Twitter on Friday restored Rep. Marjorie Taylor Greene’s access to her account, saying its technology-based rule enforcement mechanisms incorrectly locked her out of the social media platform.
A Twitter spokesperson told POLITICO that the company uses both technology and human checkers to enforce its rules and that Twitter’s tech-based monitor locked the congresswoman out earlier Friday morning “in error.” Twitter reversed the lockout and Greene has regained access, the spokesperson said.
Greene said Friday she does not believe Twitter’s explanation.

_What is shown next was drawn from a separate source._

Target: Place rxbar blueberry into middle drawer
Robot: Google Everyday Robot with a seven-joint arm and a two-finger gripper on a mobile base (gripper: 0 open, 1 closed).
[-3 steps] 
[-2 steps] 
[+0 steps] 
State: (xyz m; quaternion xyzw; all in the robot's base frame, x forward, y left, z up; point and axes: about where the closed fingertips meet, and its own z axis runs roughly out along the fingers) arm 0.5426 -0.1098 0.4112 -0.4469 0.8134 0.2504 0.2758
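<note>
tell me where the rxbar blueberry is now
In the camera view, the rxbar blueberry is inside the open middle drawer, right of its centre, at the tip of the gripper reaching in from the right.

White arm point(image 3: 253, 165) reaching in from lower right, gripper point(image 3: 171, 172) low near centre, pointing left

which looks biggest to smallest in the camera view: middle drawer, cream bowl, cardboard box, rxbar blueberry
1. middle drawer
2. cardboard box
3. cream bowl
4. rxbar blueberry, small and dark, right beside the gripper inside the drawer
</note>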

“I was just told @Twitter suspended me for 12 hrs in ‘error,’ on the same day Dems introduced a resolution to expel me from Congress,” Greene wrote in a tweet fresh after being reinstated, directing her message directly to Twitter CEO Jack Dorsey. “What a coincidence? Twitter’s little error wasn’t resolved until after 12 hrs. @jack which employee made the ‘error?’ Reply to my email, Jack.”
The move Friday by Twitter comes after Rep. Jimmy Gomez (D-Calif.) tweeted Friday that he has introduced a measure to kick Greene out of Congress over the Georgia Republican’s previous calls for violence against Democrats.
“I believe some of my @HouseGOP colleagues — and one in particular — wish harm upon this legislative body,” Gomez wrote in the tweet. “I won’t watch @RepMTG threaten our democracy and do nothing.”
The controversial congresswoman’s office confirmed earlier Friday that Twitter locked her out of her personal account for 12 hours without any details of what rules she “alleged[ly]” violated.
“This is yet another attempt by the Silicon Valley Cartel to silence voices that speak out against their far-left woke orthodoxy,” a statement from her office said.
Greene was also locked out of Twitter for 12 hours in wake of the Jan. 6 Capitol insurrection after she baselessly claimed in a tweet the results of the presidential election in Georgia were “stolen.” That meant she couldn’t tweet but remained able to send direct messages and view her feed. A Twitter spokesperson said at the time that she was temporarily locked out for violating Twitter’s policies surrounding election misinformation.
A Facebook spokesperson said in September that the company also removed a photo of Greene with a gun next to photos of progressive Reps. Alexandria Ocasio-Cortez (D-N.Y.), Rashida Tlaib (D-Mich.) and Ilhan Omar (D-Minn.) calling on people to “go on the offense against these socialists.”
A two-thirds vote would be needed to expel Greene, making it all but certain that Gomez’s effort will fail.
House Speaker Nancy Pelosi said Friday that Democratic leadership didn’t back Gomez’s resolution but that members were “unhappy” about Greene’s actions.
“They can express themselves the way they do,” Pelosi said. “What Mr. Gomez did is his own view.”
Gomez isn’t giving up, saying on MSNBC Friday afternoon that he thinks support for expelling Greene will grow over time.
“Remember when it came to impeaching [former President Donald Trump], not everybody was there at the beginning,” Gomez said. “And as time unfolded more and more people came to that same realization. So this is just a matter of timing.”
The House already removed Greene from committee assignments in early February after her racist and anti-Semitic comments and social media posts came into the spotlight. She had also previously aligned herself with the baseless QAnon conspiracy theory and repeatedly touted former President Donald Trump’s false election fraud claims.